Every record below must be copied exactly, with images dropped.

Records from a data source:
<<<<

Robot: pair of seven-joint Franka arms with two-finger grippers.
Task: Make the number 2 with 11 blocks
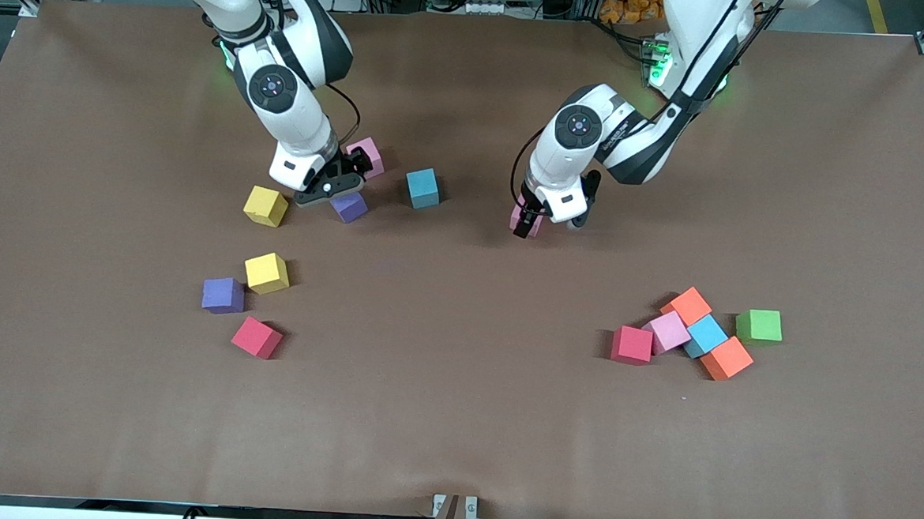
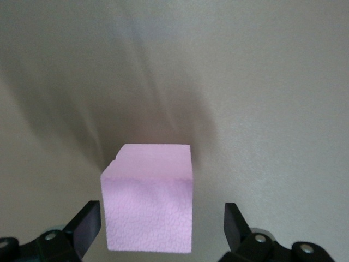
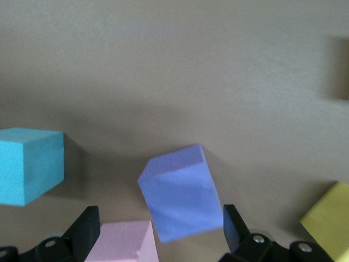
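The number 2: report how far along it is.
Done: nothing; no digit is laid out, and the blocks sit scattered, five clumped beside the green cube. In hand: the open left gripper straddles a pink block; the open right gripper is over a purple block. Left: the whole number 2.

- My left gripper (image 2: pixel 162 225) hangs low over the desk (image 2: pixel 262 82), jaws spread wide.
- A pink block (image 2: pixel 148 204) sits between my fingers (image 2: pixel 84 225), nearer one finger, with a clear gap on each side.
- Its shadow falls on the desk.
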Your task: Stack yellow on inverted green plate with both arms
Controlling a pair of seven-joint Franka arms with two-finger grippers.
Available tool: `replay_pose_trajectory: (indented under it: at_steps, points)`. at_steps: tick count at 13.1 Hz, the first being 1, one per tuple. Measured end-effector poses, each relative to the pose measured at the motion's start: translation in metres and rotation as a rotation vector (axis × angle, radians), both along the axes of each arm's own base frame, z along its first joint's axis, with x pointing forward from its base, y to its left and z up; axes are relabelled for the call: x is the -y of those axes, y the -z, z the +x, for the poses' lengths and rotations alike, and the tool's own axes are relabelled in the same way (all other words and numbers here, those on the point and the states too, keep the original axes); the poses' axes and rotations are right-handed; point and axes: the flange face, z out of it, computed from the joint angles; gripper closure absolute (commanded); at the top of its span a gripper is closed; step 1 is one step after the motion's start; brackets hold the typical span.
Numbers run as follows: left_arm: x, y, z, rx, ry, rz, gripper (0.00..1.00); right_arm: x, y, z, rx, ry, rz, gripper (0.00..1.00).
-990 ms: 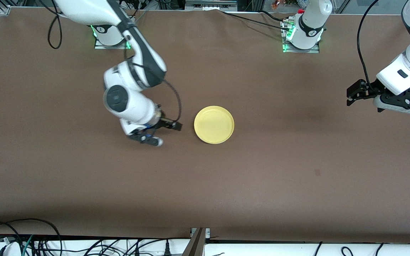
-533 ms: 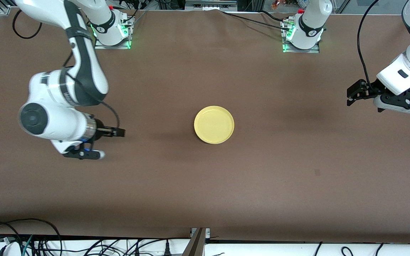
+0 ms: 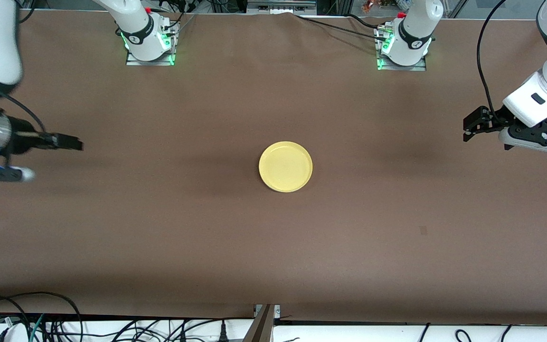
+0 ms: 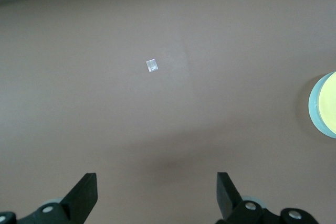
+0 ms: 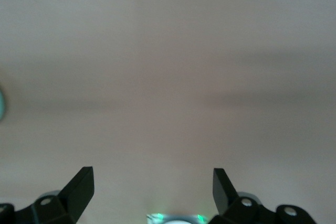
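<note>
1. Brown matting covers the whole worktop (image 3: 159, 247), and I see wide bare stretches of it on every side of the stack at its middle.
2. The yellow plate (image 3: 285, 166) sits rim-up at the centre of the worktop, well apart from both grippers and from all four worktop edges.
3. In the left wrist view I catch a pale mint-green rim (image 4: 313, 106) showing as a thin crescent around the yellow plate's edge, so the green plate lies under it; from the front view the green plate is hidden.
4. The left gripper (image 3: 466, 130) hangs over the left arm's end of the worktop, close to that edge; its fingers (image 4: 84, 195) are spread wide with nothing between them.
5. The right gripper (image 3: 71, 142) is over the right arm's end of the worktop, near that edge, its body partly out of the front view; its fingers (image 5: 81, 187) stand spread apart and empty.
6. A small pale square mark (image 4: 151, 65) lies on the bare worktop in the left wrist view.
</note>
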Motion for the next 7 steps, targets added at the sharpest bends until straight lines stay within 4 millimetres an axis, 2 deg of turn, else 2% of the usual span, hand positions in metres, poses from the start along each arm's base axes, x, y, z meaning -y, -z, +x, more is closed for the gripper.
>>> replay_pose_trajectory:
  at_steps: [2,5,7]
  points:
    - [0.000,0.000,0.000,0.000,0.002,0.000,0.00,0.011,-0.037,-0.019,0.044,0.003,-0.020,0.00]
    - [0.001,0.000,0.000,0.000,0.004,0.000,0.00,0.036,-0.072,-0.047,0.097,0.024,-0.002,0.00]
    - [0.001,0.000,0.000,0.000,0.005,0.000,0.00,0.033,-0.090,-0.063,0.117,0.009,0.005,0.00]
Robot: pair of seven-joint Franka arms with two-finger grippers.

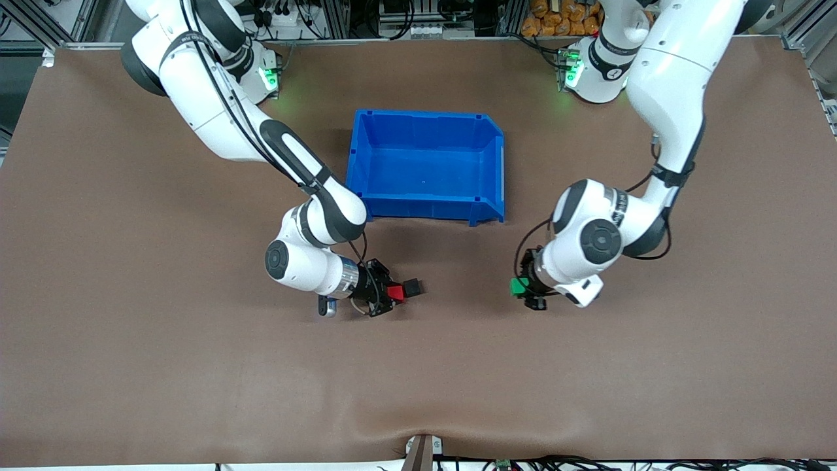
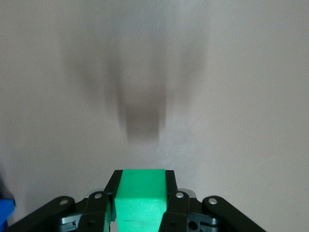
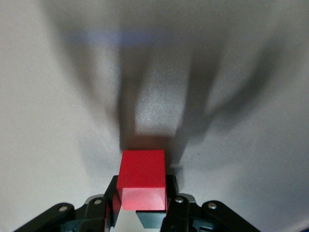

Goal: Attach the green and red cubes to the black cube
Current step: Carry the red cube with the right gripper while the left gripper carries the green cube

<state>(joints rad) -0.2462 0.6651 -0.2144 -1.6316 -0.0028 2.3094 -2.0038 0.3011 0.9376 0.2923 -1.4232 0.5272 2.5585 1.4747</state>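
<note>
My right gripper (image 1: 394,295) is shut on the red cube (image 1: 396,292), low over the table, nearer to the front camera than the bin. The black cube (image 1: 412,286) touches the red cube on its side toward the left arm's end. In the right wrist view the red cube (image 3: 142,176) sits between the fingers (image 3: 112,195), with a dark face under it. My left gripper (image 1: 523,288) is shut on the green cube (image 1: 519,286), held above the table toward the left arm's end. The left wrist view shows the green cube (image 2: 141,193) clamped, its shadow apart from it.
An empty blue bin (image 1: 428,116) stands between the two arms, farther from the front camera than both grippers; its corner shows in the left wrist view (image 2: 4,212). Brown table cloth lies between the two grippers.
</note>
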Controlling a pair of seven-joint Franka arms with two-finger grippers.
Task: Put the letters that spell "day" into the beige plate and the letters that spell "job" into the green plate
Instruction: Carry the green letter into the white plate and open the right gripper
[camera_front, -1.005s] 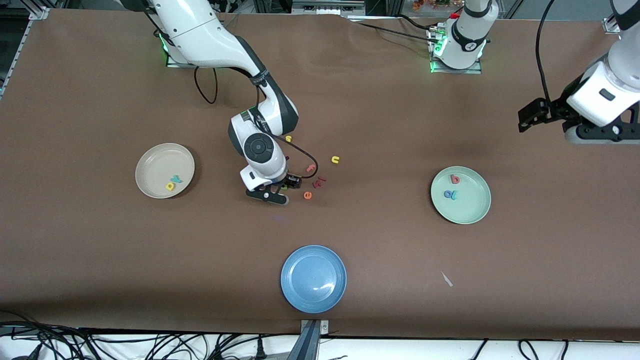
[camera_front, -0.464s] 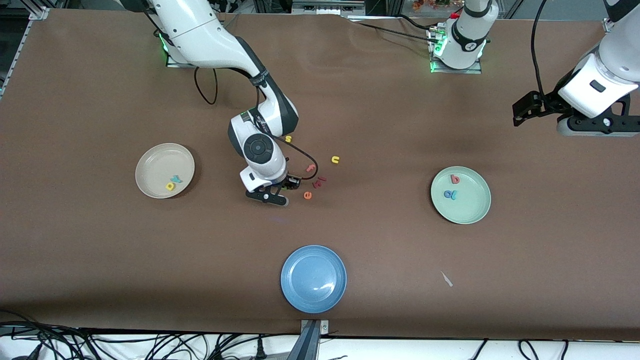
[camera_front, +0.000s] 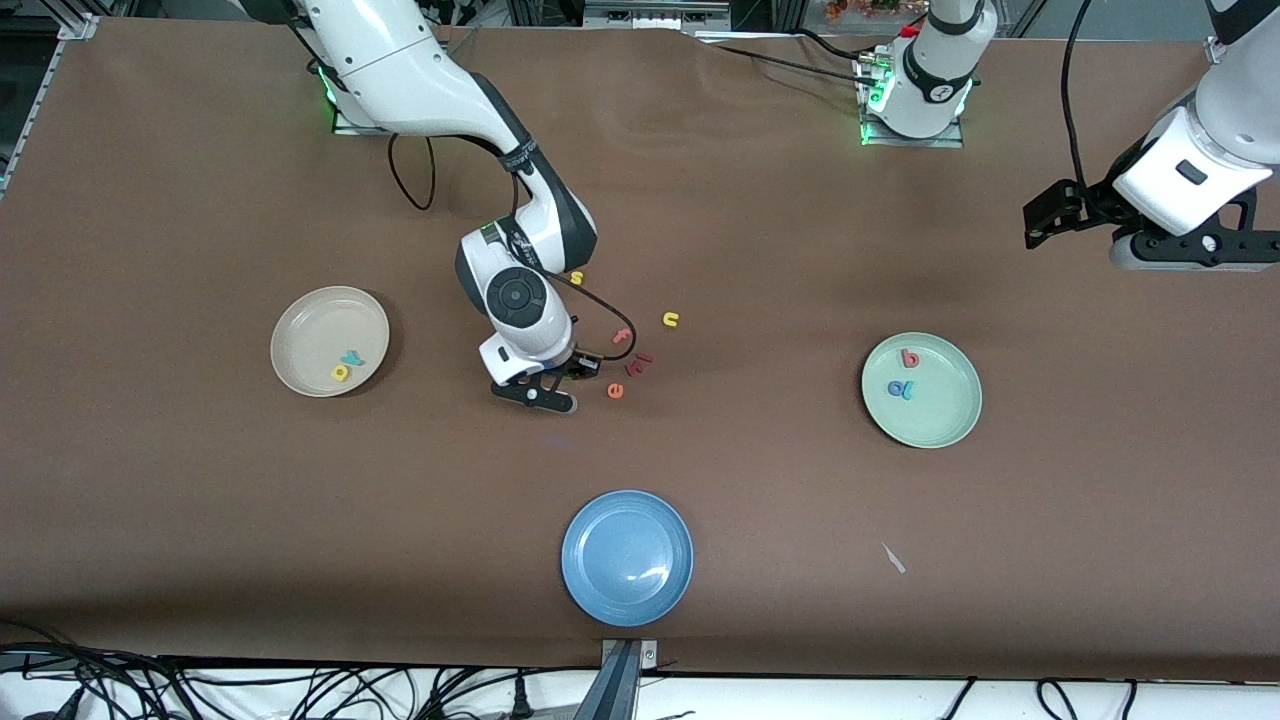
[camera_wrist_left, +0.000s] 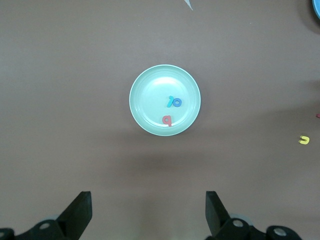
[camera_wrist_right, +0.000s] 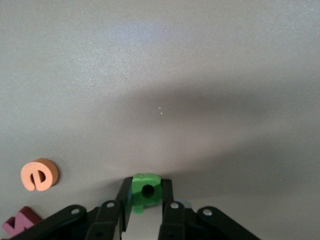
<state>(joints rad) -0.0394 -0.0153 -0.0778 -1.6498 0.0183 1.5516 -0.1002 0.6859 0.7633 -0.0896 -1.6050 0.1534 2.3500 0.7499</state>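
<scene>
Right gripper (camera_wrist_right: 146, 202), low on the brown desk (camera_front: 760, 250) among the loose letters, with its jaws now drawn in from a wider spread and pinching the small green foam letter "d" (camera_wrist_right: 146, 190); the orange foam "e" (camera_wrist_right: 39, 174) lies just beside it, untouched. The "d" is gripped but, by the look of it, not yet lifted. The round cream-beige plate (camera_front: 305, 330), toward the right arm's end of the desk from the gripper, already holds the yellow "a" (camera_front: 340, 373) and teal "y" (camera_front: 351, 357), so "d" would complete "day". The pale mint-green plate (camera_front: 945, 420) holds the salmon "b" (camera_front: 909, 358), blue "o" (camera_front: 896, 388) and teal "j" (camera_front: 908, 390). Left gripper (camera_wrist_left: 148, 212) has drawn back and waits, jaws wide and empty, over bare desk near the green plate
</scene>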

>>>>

**EXERCISE OUTPUT**
Robot: pair of seven-joint Franka arms with two-finger grippers.
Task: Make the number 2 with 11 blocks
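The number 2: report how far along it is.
Done: nothing; no digit is laid out, and the blocks sit scattered, five clumped beside the green cube. In hand: the open left gripper straddles a pink block; the open right gripper is over a purple block. Left: the whole number 2.

- My left gripper (image 2: pixel 162 225) hangs low over the desk (image 2: pixel 262 82), jaws spread wide.
- A pink block (image 2: pixel 148 204) sits between my fingers (image 2: pixel 84 225), nearer one finger, with a clear gap on each side.
- Its shadow falls on the desk.
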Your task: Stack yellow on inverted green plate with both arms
Controlling a pair of seven-joint Franka arms with two-finger grippers.
Available tool: `replay_pose_trajectory: (indented under it: at_steps, points)`. at_steps: tick count at 13.1 Hz, the first being 1, one per tuple. Measured end-effector poses, each relative to the pose measured at the motion's start: translation in metres and rotation as a rotation vector (axis × angle, radians), both along the axes of each arm's own base frame, z along its first joint's axis, with x pointing forward from its base, y to its left and z up; axes are relabelled for the call: x is the -y of those axes, y the -z, z the +x, for the poses' lengths and rotations alike, and the tool's own axes are relabelled in the same way (all other words and numbers here, those on the point and the states too, keep the original axes); the poses' axes and rotations are right-handed; point and axes: the flange face, z out of it, computed from the joint angles; gripper closure absolute (commanded); at the top of its span a gripper is closed; step 1 is one step after the motion's start; brackets hold the typical span.
Numbers run as follows: left_arm: x, y, z, rx, ry, rz, gripper (0.00..1.00); right_arm: x, y, z, rx, ry, rz, gripper (0.00..1.00).
-990 ms: 
-533 ms: 
+0 ms: 
+0 ms: 
+0 ms: 
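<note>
1. Brown matting covers the whole worktop (image 3: 159, 247), and I see wide bare stretches of it on every side of the stack at its middle.
2. The yellow plate (image 3: 285, 166) sits rim-up at the centre of the worktop, well apart from both grippers and from all four worktop edges.
3. In the left wrist view I catch a pale mint-green rim (image 4: 313, 106) showing as a thin crescent around the yellow plate's edge, so the green plate lies under it; from the front view the green plate is hidden.
4. The left gripper (image 3: 466, 130) hangs over the left arm's end of the worktop, close to that edge; its fingers (image 4: 84, 195) are spread wide with nothing between them.
5. The right gripper (image 3: 71, 142) is over the right arm's end of the worktop, near that edge, its body partly out of the front view; its fingers (image 5: 81, 187) stand spread apart and empty.
6. A small pale square mark (image 4: 151, 65) lies on the bare worktop in the left wrist view.
</note>
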Motion for the next 7 steps, targets added at the sharpest bends until straight lines stay within 4 millimetres an axis, 2 deg of turn, else 2% of the usual span, hand positions in metres, poses from the start along each arm's base axes, x, y, z meaning -y, -z, +x, more is closed for the gripper.
>>> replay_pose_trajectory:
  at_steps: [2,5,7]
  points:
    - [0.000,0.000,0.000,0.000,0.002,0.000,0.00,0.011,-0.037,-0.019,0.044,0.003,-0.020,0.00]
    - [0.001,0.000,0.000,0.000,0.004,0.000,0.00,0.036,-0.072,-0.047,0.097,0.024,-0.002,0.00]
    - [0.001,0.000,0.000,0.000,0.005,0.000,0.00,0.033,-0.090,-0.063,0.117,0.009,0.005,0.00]
Robot: pair of seven-joint Franka arms with two-finger grippers.


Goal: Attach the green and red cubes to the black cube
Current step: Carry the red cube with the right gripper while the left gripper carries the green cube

<state>(joints rad) -0.2462 0.6651 -0.2144 -1.6316 -0.0028 2.3094 -2.0038 0.3011 0.9376 0.2923 -1.4232 0.5272 2.5585 1.4747</state>
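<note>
My right gripper (image 1: 394,295) is shut on the red cube (image 1: 396,292), low over the table, nearer to the front camera than the bin. The black cube (image 1: 412,286) touches the red cube on its side toward the left arm's end. In the right wrist view the red cube (image 3: 142,176) sits between the fingers (image 3: 112,195), with a dark face under it. My left gripper (image 1: 523,288) is shut on the green cube (image 1: 519,286), held above the table toward the left arm's end. The left wrist view shows the green cube (image 2: 141,193) clamped, its shadow apart from it.
An empty blue bin (image 1: 428,116) stands between the two arms, farther from the front camera than both grippers; its corner shows in the left wrist view (image 2: 4,212). Brown table cloth lies between the two grippers.
</note>
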Controlling a pair of seven-joint Franka arms with two-finger grippers.
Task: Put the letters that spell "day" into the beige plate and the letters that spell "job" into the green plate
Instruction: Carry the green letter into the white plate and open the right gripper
[camera_front, -1.005s] 
[camera_front, -0.464s] 
[camera_front, +0.000s] 
[camera_wrist_left, +0.000s] 
[camera_wrist_right, +0.000s] 
<state>(joints rad) -0.0394 -0.0153 -0.0778 -1.6498 0.0183 1.5516 -0.1002 0.6859 0.7633 -0.0896 -1.6050 0.1534 2.3500 0.7499</state>
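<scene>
Right gripper (camera_wrist_right: 146, 202), low on the brown desk (camera_front: 760, 250) among the loose letters, with its jaws now drawn in from a wider spread and pinching the small green foam letter "d" (camera_wrist_right: 146, 190); the orange foam "e" (camera_wrist_right: 39, 174) lies just beside it, untouched. The "d" is gripped but, by the look of it, not yet lifted. The round cream-beige plate (camera_front: 305, 330), toward the right arm's end of the desk from the gripper, already holds the yellow "a" (camera_front: 340, 373) and teal "y" (camera_front: 351, 357), so "d" would complete "day". The pale mint-green plate (camera_front: 945, 420) holds the salmon "b" (camera_front: 909, 358), blue "o" (camera_front: 896, 388) and teal "j" (camera_front: 908, 390). Left gripper (camera_wrist_left: 148, 212) has drawn back and waits, jaws wide and empty, over bare desk near the green plate
</scene>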

No further response is required.